Secara global sekitar 191, sekian Ha pengadaan tanah untuk proyek jalan tol Pekanbaru-Dumai ini yang akan terbagi dalam beberapa titik.

“Pada intinya sosialisasi dan pemberitahuan langsung ini agar masyarakat yang terkena dalam proyek pengadaan tanah jalon tol ini secara dini sudah mengetahui bahwa lahan dan tempat tinggal mereka yang secara sah menurut Undang-undang baik ada SKGR  maupun Sertifikat itu terkena proyek pengadaan jalan tol”, ujar Kabid Pertanahan Dinas Perkimtan Provinsi Riau.

“setelah penyampaian sosialisasi ini, seminggu lagi kita akan melaksanakan konsultasi Publik.
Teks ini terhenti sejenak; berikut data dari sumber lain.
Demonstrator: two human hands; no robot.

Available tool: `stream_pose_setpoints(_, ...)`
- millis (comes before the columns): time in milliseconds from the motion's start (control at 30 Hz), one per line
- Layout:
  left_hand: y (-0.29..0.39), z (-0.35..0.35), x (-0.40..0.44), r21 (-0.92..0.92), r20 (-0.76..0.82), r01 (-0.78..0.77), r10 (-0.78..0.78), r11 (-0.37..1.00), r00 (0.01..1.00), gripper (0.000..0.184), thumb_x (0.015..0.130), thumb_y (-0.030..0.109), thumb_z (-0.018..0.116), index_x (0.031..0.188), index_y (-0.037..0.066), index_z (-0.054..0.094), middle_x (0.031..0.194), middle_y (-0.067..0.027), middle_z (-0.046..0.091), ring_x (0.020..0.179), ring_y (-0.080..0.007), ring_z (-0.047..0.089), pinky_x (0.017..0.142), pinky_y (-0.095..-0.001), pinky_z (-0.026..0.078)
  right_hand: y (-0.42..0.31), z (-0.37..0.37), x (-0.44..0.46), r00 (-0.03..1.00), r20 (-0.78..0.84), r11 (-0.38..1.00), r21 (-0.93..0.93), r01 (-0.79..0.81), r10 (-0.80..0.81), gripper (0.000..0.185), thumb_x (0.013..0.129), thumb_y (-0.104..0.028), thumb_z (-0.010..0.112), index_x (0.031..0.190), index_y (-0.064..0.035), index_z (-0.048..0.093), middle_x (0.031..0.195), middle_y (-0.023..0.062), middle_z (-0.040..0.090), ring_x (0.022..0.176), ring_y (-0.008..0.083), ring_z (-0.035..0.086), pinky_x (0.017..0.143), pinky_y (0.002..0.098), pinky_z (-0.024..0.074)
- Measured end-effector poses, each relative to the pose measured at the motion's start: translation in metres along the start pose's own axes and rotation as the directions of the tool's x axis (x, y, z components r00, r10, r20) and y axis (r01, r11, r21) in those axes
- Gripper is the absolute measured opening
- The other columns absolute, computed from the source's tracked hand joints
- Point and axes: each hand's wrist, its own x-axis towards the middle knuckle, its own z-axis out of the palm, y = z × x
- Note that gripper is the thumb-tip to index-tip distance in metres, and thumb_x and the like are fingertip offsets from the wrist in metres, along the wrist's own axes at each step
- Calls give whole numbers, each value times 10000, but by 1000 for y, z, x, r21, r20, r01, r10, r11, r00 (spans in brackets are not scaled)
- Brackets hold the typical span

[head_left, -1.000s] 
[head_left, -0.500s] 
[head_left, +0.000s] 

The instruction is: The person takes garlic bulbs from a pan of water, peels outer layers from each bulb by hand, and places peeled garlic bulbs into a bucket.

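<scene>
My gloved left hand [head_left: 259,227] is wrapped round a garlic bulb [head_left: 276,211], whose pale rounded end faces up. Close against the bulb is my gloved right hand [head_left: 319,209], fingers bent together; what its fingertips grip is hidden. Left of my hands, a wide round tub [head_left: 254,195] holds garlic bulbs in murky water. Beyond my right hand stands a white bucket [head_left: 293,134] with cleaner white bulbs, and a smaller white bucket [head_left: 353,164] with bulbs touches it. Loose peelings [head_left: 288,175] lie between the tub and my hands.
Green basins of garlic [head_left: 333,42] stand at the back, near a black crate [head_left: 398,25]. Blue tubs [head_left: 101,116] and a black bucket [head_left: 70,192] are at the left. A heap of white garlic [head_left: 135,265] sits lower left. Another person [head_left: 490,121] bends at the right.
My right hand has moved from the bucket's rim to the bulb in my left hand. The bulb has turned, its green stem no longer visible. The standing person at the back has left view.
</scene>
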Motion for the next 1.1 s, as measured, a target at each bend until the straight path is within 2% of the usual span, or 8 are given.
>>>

Setelah masyarakat mengetahui akan hal ini, maka tentunya diharapkan kesediaan masyarakat yang terkena proyek pengadaan jalan tol ini agar merelakan tanahnya untuk di sumbangkan secara gantirugi kepada Pemerintah, khususnya Subker PPK PUPR Pemerintah Pusat Yang membidangi jalan tol, dan setelah konsultasi publik dilaksanakan, maka keluarlah namanya penetapan lokasi yang ditandatangani oleh Gubernur Provinsi Riau”, pungkas Iwan Suryawan.

Kegiatan ini turut dihadiri oleh Tim Persiapan Pengadaan Tanah Provinsi Riau beserta jajarannya, Kanwil BPN Provinsi Riau yang diwakili oleh Bambang Prasongko, Kepala Kantor Pertanahan Kabupaten Bengkalis Saleh, PPK PUPR Pemerintah Pusat Jaloan Tol Pekanbaru-Dumai Eva Monalisa, Kepala Dinas Perkimtan Kabupaten Bengkalis Eko Feriyanto, Kasi Tata Pemerintahan Kecamatan Mandau Siti Harmila, Kasi Tata Pemerintahan Kecamatan Bathin Solapan M. Ramadhani, Lurah Talang Mandi Zama Rico Dakanahay, PJ Kades Harapan Baru Edi S, Kades Bathin Betuah Prayetno serta masyarakat yang tanahnya terkena proyek pengadaan jalan tol Pekanbaru-Dumai.